Muhammad Ikramullah Khan

Posted on Dec 27

Scrapy Response Handling: The Complete Beginner's Guide (Why Your Spider Ignores 404s)

#webdev #python #beginners #programming

When I first started scraping, I hit a confusing problem. My spider would visit a page, I could see the request in the logs, but my parse() method never got called. No data. No errors. Just... nothing.

After hours of debugging, I discovered the truth: the page was returning a 404. And Scrapy, by default, silently drops anything that isn't a 200 response.

This behavior makes sense once you understand it, but nobody explains it clearly to beginners. Let me fix that right now.

The Big Secret: Scrapy Only Handles 200 Responses

Here's what the documentation doesn't emphasize enough:

By default, Scrapy only passes responses with status codes between 200 and 299 to your spider.

Everything else gets dropped silently:

301 redirects? Dropped.
302 redirects? Dropped.
404 not found? Dropped.
403 forbidden? Dropped.
500 server error? Dropped.

Your parse() method never sees them. They disappear into the void.

Why Does Scrapy Do This?

Think about it. Most of the time, you only care about successful responses. If a page returns 404, there's nothing to scrape. If it's a 500 error, the server is broken.

Scrapy assumes you don't want to waste time processing error pages. It's protecting you from bad data.

But sometimes you DO want to handle these responses. Maybe you want to:

Log which pages are missing (404s)
Handle redirects manually (301, 302)
Detect when you're being blocked (403)
Retry server errors (500, 503)

That's where handle_httpstatus_list comes in.

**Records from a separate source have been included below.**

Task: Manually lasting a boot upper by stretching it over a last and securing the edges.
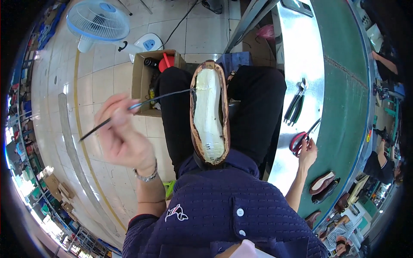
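Note:
A brown leather shoe rests sole up between my thighs, toe and heel in line with my body. Its pale insole shows inside a rough, turned-in leather edge. From its left edge a dark waxed thread runs taut to my left hand, which is raised out to the left. The fingers pinch the thread, and its loose end sticks out beyond them. Off to the right, over the bench, my right hand has its fingers closed at the red handles of a pair of scissors, blades pointing away from me.
Black-handled pliers lie on the shiny metal bench strip, with a phone farther off. Shoes sit on the green bench top. Ahead left are an open carton and a fan. People work beyond the bench.

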Demonstrator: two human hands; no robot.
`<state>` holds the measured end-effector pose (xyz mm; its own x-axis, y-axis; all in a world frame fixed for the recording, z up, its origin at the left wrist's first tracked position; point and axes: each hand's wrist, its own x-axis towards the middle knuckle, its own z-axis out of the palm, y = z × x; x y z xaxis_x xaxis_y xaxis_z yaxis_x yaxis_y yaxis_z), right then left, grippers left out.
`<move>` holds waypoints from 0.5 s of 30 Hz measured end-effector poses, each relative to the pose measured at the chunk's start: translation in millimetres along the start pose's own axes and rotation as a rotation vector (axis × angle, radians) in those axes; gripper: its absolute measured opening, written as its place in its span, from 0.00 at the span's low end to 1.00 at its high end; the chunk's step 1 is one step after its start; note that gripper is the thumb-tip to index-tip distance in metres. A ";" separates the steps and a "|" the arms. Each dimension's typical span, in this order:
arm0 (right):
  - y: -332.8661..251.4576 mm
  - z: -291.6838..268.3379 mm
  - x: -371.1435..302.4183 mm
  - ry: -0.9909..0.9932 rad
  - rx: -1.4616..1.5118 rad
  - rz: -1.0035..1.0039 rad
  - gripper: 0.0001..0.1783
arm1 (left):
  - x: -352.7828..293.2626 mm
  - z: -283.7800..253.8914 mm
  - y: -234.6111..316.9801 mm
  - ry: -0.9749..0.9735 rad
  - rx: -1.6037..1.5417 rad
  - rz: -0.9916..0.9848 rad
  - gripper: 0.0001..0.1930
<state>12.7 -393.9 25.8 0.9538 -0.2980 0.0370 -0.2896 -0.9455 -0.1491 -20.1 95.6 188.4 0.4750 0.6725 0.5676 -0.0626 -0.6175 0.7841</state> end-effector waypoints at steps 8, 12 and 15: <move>-127.6 4.1 56.7 -0.094 0.251 -0.129 0.35 | 41.5 -44.3 -36.7 0.220 0.101 0.048 0.09; -154.3 38.2 84.6 -0.107 -0.005 -0.125 0.44 | 23.6 -44.9 -114.9 -0.001 0.256 -0.107 0.10; -149.7 49.6 94.3 -0.085 -0.043 -0.148 0.44 | 1.6 -57.2 -178.0 -0.075 0.515 -0.095 0.15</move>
<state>149.9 -273.9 2.6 0.9891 -0.1446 -0.0281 -0.1468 -0.9835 -0.1061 -58.4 229.9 64.1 0.5203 0.7159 0.4657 0.4140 -0.6884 0.5957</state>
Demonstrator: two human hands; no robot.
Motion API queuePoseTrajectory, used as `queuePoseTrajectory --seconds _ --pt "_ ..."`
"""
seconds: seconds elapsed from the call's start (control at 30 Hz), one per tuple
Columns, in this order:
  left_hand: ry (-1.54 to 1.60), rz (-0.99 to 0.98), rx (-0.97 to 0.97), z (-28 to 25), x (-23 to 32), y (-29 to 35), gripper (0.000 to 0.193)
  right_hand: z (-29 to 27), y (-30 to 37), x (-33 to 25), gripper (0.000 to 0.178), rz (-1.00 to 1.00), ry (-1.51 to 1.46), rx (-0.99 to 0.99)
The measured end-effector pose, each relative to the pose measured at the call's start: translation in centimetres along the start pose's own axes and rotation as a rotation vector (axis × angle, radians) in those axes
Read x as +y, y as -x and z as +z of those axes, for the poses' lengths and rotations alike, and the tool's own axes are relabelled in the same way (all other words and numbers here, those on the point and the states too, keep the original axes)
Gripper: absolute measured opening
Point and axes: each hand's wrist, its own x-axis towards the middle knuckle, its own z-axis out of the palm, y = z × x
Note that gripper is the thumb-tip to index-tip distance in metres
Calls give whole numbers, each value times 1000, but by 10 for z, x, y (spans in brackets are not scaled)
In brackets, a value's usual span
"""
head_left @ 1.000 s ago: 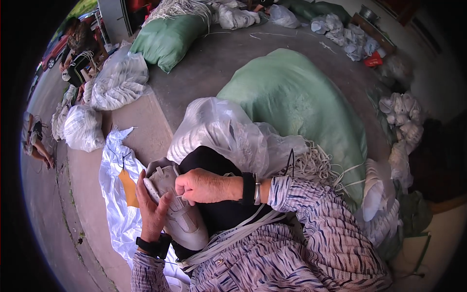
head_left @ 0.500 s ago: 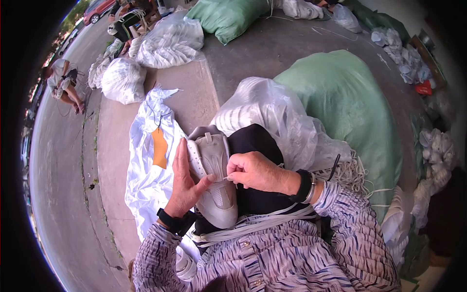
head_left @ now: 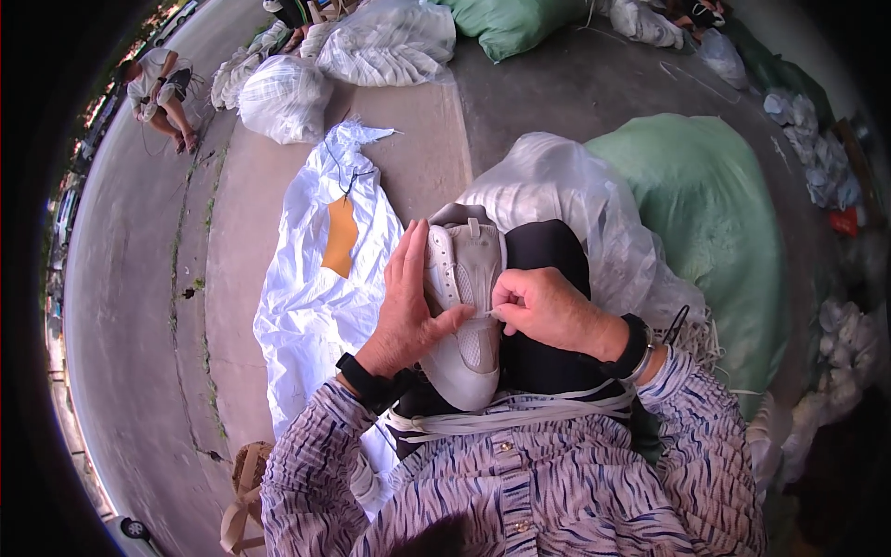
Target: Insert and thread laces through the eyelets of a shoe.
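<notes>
Here the left hand (head_left: 408, 311) cups the white shoe (head_left: 464, 316); right hand (head_left: 543, 306) pinches its lace (head_left: 497, 312)

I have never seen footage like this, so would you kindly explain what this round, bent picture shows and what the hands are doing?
No machine is here: a person wears a wide fisheye camera on the head, looking down at their own two hands, so straight edges bend near the rim. The left hand cradles a white lace-up sports shoe resting on the lap. The right hand pinches a thin white shoelace at the shoe's front. On the concrete ground lie a crumpled white plastic sheet bearing an orange paper tag, and a large pale green sack. Another person crouches far off.
</notes>
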Motion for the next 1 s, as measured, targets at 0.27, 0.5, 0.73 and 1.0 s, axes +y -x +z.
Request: queuePoseTrajectory --seconds 0.27,0.5,0.73,1.0 --pt "-120 -52 37 4 15 -1 102 1 -2 0 8 41 -18 -5" --pt "-90 -44 35 5 8 -1 102 9 -4 2 7 9 143 46" --pt "33 1 31 7 -7 -1 103 27 4 9 4 154 -160 87" --pt "148 87 7 7 -31 11 110 21 12 8 6 105 -29 147"
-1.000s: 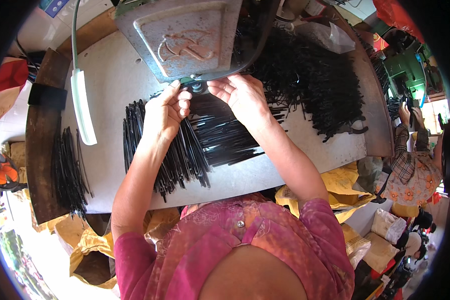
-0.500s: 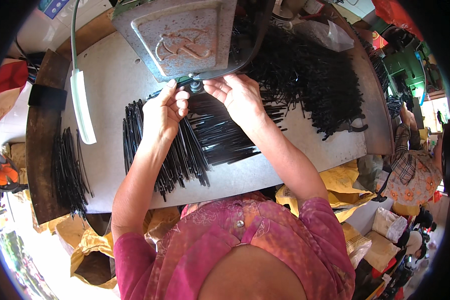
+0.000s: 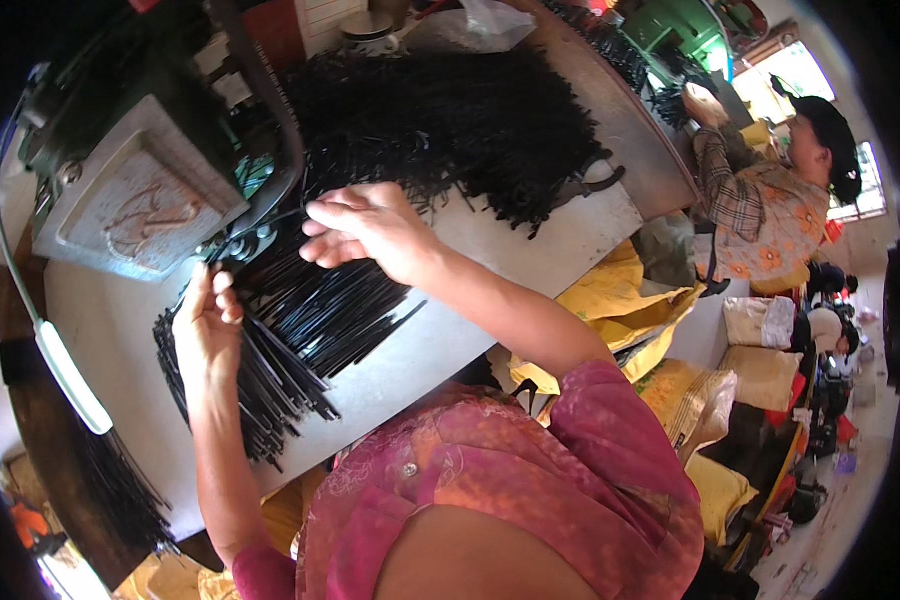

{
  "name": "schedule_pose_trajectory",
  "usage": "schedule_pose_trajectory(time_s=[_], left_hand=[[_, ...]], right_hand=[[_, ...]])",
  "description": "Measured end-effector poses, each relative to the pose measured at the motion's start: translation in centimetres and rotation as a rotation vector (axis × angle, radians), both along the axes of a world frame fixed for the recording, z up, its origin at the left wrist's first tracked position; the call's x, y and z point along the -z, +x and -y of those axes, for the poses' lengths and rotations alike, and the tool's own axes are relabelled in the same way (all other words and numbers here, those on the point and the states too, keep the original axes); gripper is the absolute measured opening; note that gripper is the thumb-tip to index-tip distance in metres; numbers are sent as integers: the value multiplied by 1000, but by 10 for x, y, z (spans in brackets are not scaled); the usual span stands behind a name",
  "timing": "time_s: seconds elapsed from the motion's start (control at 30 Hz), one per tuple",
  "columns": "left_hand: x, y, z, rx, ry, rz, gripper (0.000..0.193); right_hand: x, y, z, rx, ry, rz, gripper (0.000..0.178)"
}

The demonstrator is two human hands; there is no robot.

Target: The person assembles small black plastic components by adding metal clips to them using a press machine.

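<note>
My left hand is closed in a pinch, its fingertips at the lower edge of the grey press machine, on the end of a thin black strip. To the right, my right hand is closed too, thumb against fingers. A dark line, seemingly the same strip, runs from its fingertips toward the machine's small metal tool. Under and between my hands lie a fanned bundle of black strips and a flatter layer of black strips.
A large heap of black strips covers the table's far side. More strips hang at the left edge beside a white lamp. Yellow sacks stand at the right front. A co-worker sits at a green machine.
The view has swung right, so the machine and table now sit farther left. My right hand has drawn away from the tool, to the right; my left stays by the machine.
</note>
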State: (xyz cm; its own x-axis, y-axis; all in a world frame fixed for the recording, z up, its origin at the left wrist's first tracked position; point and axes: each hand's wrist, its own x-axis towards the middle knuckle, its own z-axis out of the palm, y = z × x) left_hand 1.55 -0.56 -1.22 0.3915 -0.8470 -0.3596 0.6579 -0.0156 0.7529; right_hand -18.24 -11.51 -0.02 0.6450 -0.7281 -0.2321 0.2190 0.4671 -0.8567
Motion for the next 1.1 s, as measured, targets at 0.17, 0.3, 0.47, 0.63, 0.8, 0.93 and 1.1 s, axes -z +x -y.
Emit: schedule_pose_trajectory(time_s=[0.17, 0.3, 0.47, 0.63, 0.8, 0.93, 1.1], left_hand=[[-13, 5, -3, 186, 25, 20, 17], [-17, -5, -3, 167, 12, 60, 18], [-18, -6, -8, 270, -18, 97, 15], [-16, -13, -5, 185, 42, 212, 7], [-22, -18, -13, 157, 101, 263, 8], [-20, -21, -12, 148, 74, 376, 9], [-17, -20, -12, 139, 56, 376, 8]], right_hand=[[-24, -80, 33, -63, -610, -597, 20], [-20, -112, 50, 36, -1280, -1048, 17], [-6, -98, 46, 41, -1612, -1123, 12], [-32, -69, 15, 84, -1962, -870, 15], [-36, -9, -8, -35, -1963, -640, 12], [-1, 26, 0, -77, -1422, -394, 13], [0, 48, 4, -313, -545, -322, 19]])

Understanding HTTP Status Codes (Quick Refresh)

Before we dive in, let's quickly review status codes:

2xx: Success

200: OK, everything worked
201: Created (used in APIs)

3xx: Redirection

301: Moved Permanently
302: Found (temporary redirect)
304: Not Modified (cached)

4xx: Client Error

400: Bad Request
401: Unauthorized
403: Forbidden
404: Not Found
429: Too Many Requests (rate limited!)

5xx: Server Error

500: Internal Server Error
502: Bad Gateway
503: Service Unavailable
504: Gateway Timeout

By default, Scrapy only processes 2xx responses.

Handling Specific Status Codes (handle_httpstatus_list)

Method 1: Spider-Level (All Requests)

Add this to your spider class:

import scrapy

class MySpider(scrapy.Spider):
    name = 'myspider'
    start_urls = ['https://example.com']

    # Handle 404 and 500 responses
    handle_httpstatus_list = [404, 500]

    def parse(self, response):
        if response.status == 404:
            self.logger.warning(f'Page not found: {response.url}')
            # Do something with 404s
        elif response.status == 500:
            self.logger.error(f'Server error: {response.url}')
            # Do something with 500s
        else:
            # Normal 200 response
            yield {'url': response.url, 'title': response.css('h1::text').get()}

Now your spider receives 404 and 500 responses. You can check response.status and handle them appropriately.

Method 2: Per-Request (Specific URLs)

Sometimes you only want to handle certain codes for specific requests:

def parse(self, response):
    # This request will handle 404s
    yield scrapy.Request(
        'https://example.com/might-not-exist',
        callback=self.parse_page,
        meta={'handle_httpstatus_list': [404]}
    )

def parse_page(self, response):
    if response.status == 404:
        self.logger.info('Page doesn't exist, that's ok')
    else:
        # Process normal response
        yield {'data': response.css('.content::text').get()}

The meta={'handle_httpstatus_list': [404]} tells Scrapy to pass 404s to the callback for just this request.

Method 3: Settings (Project-Wide)

Set it in settings.py:

# settings.py
HTTPERROR_ALLOWED_CODES = [404, 403, 500]

Now ALL spiders in your project handle these codes by default.

Handling ALL Status Codes (handle_httpstatus_all)

Sometimes you want to handle every possible status code:

def parse(self, response):
    yield scrapy.Request(
        'https://example.com/anything',
        callback=self.parse_any,
        meta={'handle_httpstatus_all': True}
    )

def parse_any(self, response):
    self.logger.info(f'Got status {response.status} from {response.url}')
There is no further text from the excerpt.